Stats NZ has a new website.

For new releases go to

As we transition to our new site, you'll still find some Stats NZ information here on this archive site.

  • Share this page to Facebook
  • Share this page to Twitter
  • Share this page to Google+
Data sources

This chapter describes the data sources used in this investigation: the New Zealand Census of Population and Dwellings, the relevant administrative sources in the IDI, and the linked Census-IDI data.

New Zealand Census of Population and Dwellings

The Census of Population and Dwellings is the official count of people and dwellings in New Zealand. It provides a snapshot of our society at a point in time and tells the story of social and economic change in New Zealand. Census has a wide range of uses within and outside government. The latest census was held in March 2013.

The census aims to count everyone who is in New Zealand on census night. Overseas visitors are included in the census, while New Zealand residents who are not in New Zealand on census night are not included.

For this investigation we are only interested in New Zealand residents, not those visiting New Zealand temporarily on census night.

In the 2013 Census the net undercount varied by ethnic group. The highest undercount was for Māori (6.1 percent), followed by Pacific (4.8 percent), Asian (3.0 percent), and European (1.9 percent) (Statistics New Zealand 2014a).

Ethnicity information in the census

The census uses the statistical standard and classification for ethnicity described above.

Ethnicity is a ‘foremost’ variable in the census, which means that it is managed to produce information of highest quality. The non-response rate for ethnicity for usual residents who returned a form in the 2013 Census was 0.7 percent. If the substitute forms created to account for people who did not fill out a form are included, the non-response to ethnicity was 5.4 percent.

Figure 1 shows the ethnicity question for the 2013 Census. Up to six responses per person are recorded.

Figure 1

The ethnicity question in the 2013 Census

Image, The ethnicity question in the 2013 Census.

Integrated Data Infrastructure (IDI)

Statistics NZ developed the IDI as an environment in which to link multiple data sources in a systematic and secure way. It was developed to produce official statistics outputs and to allow Statistics NZ staff and external researchers to conduct policy evaluation and research on people’s transitions and outcomes. The IDI contains administrative and survey datasets, linked at the individual level. The IDI continues to change as new datasets are added.
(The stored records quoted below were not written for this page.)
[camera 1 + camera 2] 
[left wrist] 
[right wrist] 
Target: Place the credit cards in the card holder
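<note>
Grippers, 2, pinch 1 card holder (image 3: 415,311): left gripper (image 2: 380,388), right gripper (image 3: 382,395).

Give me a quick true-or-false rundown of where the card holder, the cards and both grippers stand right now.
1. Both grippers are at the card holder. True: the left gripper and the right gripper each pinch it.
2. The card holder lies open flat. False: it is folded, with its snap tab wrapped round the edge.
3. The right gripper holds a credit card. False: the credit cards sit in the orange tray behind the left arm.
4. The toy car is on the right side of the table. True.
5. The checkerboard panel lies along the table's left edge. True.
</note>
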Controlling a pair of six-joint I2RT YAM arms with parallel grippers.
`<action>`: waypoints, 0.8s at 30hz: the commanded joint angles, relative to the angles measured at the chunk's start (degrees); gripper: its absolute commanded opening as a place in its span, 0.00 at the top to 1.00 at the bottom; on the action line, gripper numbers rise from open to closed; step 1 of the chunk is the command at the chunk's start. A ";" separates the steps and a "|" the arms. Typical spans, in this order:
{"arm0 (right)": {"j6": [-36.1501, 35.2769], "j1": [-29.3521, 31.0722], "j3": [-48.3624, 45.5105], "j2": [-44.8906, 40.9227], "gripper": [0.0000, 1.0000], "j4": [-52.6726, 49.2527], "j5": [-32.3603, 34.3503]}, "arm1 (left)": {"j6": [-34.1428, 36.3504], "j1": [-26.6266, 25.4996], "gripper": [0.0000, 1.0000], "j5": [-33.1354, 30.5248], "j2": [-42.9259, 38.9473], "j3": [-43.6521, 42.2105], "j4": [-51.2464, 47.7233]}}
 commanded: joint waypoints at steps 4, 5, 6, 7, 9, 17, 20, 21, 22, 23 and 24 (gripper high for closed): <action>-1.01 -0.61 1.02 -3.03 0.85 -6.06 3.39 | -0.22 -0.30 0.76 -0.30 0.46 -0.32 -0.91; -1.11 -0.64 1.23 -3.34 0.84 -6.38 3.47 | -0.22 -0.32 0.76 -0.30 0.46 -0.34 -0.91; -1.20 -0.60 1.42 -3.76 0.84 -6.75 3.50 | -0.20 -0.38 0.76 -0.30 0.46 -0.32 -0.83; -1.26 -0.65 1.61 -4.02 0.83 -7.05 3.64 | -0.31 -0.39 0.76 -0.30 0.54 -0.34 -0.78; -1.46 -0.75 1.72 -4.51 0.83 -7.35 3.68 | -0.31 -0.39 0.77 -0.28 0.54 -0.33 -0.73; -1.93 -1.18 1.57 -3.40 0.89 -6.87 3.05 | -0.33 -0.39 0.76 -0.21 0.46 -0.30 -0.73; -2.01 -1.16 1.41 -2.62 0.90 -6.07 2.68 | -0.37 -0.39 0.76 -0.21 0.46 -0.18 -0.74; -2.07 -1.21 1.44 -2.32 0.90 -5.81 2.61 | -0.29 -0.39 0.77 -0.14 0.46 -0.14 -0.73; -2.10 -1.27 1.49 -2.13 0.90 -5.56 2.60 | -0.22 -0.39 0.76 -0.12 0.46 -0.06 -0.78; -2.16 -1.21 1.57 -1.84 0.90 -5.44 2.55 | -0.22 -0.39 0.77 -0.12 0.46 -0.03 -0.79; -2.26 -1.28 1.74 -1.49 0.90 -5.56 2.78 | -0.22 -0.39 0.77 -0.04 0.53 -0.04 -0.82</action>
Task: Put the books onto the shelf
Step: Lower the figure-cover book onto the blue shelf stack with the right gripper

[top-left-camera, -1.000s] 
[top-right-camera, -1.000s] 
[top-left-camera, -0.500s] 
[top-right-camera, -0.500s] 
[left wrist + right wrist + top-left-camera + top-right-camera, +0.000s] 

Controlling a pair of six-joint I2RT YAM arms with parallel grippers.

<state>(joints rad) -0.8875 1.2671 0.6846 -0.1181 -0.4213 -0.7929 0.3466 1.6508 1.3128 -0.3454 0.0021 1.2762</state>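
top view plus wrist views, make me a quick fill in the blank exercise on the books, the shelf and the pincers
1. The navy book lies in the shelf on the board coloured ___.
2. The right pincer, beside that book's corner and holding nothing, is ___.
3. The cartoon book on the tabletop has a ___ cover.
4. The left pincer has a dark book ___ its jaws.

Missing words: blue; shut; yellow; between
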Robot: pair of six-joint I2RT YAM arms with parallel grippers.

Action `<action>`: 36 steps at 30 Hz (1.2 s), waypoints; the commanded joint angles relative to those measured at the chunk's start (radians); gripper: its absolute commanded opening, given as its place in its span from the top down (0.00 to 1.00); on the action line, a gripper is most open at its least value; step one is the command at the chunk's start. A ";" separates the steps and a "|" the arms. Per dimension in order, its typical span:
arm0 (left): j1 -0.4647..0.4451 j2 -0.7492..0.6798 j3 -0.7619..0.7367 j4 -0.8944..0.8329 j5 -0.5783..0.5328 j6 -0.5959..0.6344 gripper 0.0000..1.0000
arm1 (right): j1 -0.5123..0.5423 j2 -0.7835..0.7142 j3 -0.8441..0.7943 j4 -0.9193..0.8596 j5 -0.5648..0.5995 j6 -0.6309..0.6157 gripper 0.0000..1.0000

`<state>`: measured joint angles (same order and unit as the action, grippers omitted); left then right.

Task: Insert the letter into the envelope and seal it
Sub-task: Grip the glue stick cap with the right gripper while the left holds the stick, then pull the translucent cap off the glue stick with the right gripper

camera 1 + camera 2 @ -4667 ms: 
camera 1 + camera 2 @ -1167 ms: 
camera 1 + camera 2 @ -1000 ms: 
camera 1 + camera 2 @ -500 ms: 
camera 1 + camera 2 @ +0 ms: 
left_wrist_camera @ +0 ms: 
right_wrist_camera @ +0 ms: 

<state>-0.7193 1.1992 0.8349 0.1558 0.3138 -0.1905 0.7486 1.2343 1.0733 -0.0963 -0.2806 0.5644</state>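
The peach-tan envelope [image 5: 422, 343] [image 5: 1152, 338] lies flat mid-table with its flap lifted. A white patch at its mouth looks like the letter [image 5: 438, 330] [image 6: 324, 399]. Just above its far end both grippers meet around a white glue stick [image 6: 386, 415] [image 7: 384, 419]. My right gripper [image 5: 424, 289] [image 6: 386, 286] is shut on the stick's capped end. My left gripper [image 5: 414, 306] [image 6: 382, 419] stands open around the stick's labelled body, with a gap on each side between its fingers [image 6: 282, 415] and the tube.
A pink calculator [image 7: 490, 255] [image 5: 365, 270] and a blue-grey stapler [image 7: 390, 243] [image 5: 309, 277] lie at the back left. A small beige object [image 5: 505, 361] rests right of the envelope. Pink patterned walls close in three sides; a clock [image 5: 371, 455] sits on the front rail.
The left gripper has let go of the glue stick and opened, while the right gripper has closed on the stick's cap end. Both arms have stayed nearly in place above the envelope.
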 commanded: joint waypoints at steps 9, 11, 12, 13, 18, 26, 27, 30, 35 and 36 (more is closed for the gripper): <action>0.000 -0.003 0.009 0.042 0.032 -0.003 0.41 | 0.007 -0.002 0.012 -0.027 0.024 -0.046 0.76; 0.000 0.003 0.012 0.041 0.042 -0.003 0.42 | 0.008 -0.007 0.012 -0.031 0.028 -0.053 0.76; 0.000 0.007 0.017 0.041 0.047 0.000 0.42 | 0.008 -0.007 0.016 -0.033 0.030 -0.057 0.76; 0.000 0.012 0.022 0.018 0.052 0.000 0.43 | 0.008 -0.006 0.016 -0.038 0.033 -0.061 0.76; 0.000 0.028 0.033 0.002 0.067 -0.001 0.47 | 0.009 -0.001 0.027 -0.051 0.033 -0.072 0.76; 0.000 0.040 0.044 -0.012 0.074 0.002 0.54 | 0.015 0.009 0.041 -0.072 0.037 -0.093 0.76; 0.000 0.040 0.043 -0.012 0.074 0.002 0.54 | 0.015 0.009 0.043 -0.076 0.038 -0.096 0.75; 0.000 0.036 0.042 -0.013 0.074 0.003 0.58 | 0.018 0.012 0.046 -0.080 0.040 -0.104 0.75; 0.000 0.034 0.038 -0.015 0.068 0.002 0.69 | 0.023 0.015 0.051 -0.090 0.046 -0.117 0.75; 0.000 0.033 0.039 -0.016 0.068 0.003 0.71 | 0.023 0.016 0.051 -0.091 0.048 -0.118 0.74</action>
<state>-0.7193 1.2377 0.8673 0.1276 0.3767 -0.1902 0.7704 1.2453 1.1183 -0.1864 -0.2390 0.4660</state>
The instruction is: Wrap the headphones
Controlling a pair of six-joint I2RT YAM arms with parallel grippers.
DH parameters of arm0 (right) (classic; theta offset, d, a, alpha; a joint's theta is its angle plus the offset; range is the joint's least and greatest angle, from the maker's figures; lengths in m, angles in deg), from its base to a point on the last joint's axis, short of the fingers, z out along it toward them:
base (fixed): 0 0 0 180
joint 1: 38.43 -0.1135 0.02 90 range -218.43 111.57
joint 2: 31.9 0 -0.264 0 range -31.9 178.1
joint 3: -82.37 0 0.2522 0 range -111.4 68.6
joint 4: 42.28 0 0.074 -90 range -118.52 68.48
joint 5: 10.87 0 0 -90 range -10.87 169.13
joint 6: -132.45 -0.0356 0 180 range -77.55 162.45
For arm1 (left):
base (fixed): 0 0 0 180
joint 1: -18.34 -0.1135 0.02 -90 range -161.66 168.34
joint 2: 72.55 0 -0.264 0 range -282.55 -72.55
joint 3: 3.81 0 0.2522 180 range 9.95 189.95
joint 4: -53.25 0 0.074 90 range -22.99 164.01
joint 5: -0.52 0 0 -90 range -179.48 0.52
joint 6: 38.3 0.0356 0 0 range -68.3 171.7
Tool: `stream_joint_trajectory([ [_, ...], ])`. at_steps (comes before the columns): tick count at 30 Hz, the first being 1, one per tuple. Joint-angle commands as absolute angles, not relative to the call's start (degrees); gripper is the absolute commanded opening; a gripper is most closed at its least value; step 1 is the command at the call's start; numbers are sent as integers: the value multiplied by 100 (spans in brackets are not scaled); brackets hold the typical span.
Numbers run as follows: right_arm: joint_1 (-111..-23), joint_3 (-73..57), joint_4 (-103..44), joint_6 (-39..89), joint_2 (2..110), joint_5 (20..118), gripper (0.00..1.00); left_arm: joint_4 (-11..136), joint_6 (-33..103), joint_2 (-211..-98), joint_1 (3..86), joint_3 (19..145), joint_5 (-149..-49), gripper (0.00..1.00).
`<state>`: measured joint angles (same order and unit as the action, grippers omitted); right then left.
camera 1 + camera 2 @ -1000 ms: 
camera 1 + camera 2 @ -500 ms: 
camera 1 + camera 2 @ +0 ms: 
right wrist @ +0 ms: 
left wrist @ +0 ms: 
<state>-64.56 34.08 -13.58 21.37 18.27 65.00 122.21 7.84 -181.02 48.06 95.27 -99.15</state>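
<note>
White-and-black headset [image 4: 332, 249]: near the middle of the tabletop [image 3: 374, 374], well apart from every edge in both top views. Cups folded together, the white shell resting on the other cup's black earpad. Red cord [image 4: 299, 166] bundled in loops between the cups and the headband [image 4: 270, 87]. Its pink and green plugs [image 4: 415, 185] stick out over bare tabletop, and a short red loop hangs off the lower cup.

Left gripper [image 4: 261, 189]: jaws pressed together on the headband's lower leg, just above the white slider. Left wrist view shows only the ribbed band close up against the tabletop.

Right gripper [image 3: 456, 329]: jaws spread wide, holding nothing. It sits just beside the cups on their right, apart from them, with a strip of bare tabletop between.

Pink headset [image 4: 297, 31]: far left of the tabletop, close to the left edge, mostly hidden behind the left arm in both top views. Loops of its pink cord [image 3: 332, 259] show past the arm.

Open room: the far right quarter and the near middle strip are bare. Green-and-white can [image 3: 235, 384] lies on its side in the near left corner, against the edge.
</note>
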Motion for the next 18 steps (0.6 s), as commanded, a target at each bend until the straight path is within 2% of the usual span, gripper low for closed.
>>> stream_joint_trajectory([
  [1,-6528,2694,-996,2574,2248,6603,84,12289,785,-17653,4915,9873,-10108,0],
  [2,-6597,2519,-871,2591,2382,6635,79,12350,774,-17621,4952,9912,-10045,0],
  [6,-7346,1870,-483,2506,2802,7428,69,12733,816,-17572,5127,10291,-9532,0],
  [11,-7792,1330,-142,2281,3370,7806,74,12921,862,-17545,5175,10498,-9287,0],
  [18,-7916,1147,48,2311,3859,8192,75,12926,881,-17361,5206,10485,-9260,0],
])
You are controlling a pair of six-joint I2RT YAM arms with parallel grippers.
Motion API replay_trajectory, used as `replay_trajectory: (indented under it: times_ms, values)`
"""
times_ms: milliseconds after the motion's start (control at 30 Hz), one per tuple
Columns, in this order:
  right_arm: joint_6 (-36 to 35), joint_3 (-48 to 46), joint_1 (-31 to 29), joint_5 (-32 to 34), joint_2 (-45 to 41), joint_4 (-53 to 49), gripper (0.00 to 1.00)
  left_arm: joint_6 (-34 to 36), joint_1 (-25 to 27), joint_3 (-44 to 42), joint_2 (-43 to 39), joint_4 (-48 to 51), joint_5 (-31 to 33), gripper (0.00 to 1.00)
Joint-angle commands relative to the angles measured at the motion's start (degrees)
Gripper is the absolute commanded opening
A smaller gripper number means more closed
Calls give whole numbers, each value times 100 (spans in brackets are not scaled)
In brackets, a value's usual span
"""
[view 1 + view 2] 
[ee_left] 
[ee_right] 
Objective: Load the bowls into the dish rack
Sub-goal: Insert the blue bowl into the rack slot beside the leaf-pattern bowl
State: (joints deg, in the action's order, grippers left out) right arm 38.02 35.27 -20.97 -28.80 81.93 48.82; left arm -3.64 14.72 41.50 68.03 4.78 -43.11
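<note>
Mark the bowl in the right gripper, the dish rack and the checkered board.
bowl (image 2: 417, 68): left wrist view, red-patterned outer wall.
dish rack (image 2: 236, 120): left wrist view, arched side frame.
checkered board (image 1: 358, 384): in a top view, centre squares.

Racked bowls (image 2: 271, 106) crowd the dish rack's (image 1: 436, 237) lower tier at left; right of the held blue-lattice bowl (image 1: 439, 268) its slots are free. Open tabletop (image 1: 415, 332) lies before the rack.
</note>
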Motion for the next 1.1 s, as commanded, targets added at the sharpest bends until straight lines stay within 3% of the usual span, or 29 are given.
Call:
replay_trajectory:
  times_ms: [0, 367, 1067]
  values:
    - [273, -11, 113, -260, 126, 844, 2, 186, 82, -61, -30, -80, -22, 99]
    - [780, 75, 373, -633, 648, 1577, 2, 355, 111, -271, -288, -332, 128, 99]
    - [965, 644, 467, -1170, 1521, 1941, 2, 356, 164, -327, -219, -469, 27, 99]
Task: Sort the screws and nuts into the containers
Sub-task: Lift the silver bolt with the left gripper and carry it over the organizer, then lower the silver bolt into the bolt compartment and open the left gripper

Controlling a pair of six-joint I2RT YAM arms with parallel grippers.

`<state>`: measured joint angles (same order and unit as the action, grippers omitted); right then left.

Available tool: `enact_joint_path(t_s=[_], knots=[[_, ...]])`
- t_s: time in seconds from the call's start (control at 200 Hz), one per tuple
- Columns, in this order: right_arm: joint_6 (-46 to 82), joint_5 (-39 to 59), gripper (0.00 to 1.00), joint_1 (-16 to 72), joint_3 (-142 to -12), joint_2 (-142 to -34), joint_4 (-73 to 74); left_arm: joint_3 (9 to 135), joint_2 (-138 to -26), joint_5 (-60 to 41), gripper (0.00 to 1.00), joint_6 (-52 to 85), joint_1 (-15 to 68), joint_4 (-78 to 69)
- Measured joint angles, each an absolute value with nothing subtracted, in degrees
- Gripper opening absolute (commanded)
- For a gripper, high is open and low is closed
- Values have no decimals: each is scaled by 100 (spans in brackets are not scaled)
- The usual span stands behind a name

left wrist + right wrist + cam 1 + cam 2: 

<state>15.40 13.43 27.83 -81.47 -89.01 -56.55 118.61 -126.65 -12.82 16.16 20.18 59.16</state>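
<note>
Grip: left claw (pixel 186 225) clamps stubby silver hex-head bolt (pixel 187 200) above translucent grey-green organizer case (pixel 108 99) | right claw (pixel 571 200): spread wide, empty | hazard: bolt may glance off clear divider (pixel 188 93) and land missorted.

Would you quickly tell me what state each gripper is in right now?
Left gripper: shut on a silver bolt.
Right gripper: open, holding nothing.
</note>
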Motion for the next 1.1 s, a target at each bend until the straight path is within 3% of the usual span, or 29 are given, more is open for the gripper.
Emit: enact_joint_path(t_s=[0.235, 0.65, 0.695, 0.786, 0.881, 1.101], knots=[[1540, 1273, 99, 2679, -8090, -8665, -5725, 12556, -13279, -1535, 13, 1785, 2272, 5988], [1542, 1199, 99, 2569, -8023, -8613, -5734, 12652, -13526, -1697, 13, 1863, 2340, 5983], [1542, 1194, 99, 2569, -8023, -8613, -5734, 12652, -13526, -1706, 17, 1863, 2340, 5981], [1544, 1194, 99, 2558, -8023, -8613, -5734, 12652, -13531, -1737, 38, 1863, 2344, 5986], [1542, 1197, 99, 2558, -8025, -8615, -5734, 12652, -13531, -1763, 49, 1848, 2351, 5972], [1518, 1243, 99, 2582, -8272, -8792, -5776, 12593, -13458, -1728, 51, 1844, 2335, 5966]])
This section describes the structure and content of the IDI in May 2015.

The structure of the IDI is shown in figure 2, and can be described as a central ‘spine’ to which a series of data collections are linked. The target population for the spine is all individuals who have ever been residents of New Zealand.

Three data sources are linked together probabilistically to create the spine:

  • a list of all IRD numbers that have been issued by Inland Revenue (IR)
  • a list of all births registered in New Zealand since 1920
  • a list of all visas granted to migrants from 1997 (excluding visitor and transit visas).

Other data sources are linked to the IDI spine, and cover a wide range of subject areas. Statistics New Zealand, 2014b describes the linking methodology. Priority is placed on obtaining a high precision rate, ie minimising creating erroneous links, with the trade-off that more correct links may be missed. In practice, linkages are designed so that under 2 percent of links made are erroneous.

The IDI also contains summary tables that provide core information about individuals (age, sex, ethnicity, geographic location) summarised from across the available data sources.

Figure 2

Structure of the Integrated Data Infrastructure (IDI) in May 2015

Image, Structure of the Integrated Data Infrastructure (IDI) in May 2015.

Ethnicity information in the IDI

Ethnicity information in the IDI is contained within data collections from several government agencies. The dataset descriptions below are primarily based on Cormack (2010) and Cormack & McLeod (2010), which provide a thorough background to official collections of ethnicity.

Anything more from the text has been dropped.